On 8/17/06, Steve Bennett stevage@gmail.com wrote:
Is this not the sort of "backwards compatibility" that we could safely do without? Does anyone intentionally use that kind of construct?
Maybe, maybe not, but people expect that if there's a ''' open, then ''' will close it. They won't expect an intervening '' (or [[ or ] or anything else) to affect matters. Besides, what would you suggest they type, '''hi''''''''hello'''hi'''hello''''''''hi'''? God only knows what that would do.
That's sort of a given, isn't it? What's the downside of doing transclusion first?
Well, I don't think it's so much a downside as something that's impossible to work into a formal grammar. I'm guessing the issue is that templates mix syntax with semantics: the semantics of the template influence the output of the parse tree. So a pass to replace all the templates has to be done before you can even start talking about a formal grammar. But it's a given, yes, as you say.
What's a freelink?
A URL-like thing that was typed without any particular surrounding syntax (it gets autolinked). Similar lookahead would presumably be necessary for RFCs, ISBNs, and PMIDs (okay, that's enough to convince me to agree that they should be ditched :) ). In general, a lookahead of no more than one character is considered desirable.
Oh, right - and we'd need to special-case every tag-style piece of markup, including every allowed HTML tag, since formal grammars generally can't reference previously-matched text.
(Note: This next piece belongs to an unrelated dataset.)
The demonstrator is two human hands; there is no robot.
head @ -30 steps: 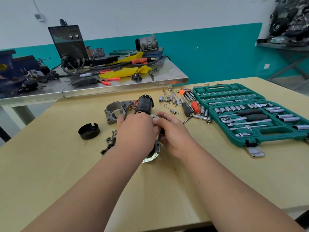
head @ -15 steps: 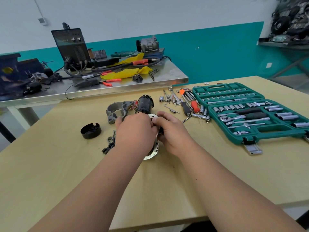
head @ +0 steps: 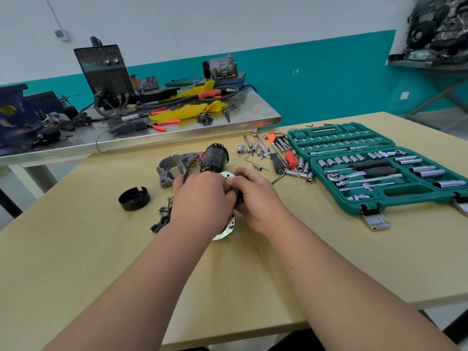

This also applies to the heading levels - we'd need separate ad-hoc constructs for each level of heading we wanted to support, duplicating a lot of the grammar between each one.
I don't understand, can you give an example?
He *seems* to be saying that you'd have to make special rules for each allowed HTML tag, and presumably each allowed attribute and property thereof, and maybe even every combination of them (!). Would there be any advantage in leaving those out of the grammar and keeping Parser and Sanitizer separate as they are now?